- What to work on:
Go through the data below line by line and report how many lines contain "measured", giving only that figure.

- Provided material:
--*--

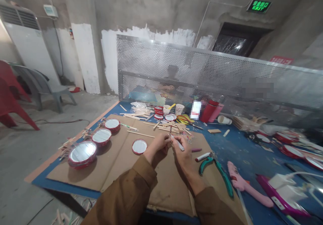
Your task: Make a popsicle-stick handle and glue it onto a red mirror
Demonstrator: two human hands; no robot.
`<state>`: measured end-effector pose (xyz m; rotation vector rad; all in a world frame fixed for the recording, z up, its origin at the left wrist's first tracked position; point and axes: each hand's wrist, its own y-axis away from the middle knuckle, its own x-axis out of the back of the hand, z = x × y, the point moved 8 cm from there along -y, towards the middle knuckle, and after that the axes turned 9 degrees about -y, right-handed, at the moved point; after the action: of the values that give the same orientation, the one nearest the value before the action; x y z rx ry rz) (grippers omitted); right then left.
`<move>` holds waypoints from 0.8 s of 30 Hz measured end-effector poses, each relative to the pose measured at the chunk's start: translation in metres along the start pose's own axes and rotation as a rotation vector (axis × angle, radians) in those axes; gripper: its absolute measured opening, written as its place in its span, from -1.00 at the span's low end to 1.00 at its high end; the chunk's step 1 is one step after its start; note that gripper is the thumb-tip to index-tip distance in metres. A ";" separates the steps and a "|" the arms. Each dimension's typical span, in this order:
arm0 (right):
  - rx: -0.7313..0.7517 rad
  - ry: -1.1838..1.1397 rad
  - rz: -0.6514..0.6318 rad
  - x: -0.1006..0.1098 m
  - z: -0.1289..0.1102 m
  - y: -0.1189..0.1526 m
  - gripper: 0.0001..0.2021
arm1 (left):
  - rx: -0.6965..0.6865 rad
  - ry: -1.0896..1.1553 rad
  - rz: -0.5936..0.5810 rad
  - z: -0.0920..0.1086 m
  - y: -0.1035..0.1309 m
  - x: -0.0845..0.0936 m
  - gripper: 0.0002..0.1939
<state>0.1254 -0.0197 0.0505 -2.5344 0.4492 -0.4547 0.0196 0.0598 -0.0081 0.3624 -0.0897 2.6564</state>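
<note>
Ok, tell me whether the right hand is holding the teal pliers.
No, the teal pliers lie apart from the right hand, beside the pink glue gun.

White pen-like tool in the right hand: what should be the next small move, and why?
Perhaps steady the thin brown strip with the left hand and guide the tip of the white pen-like tool to it. The strip appears pinched at the left fingertips, and the right hand holds the tool angled towards it; whether they touch is too small to tell.

Bare cardboard [168, 188] beneath hands [183, 147], pliers [225, 175] rightward
</note>
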 end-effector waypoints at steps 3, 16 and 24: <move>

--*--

- Answer below:
2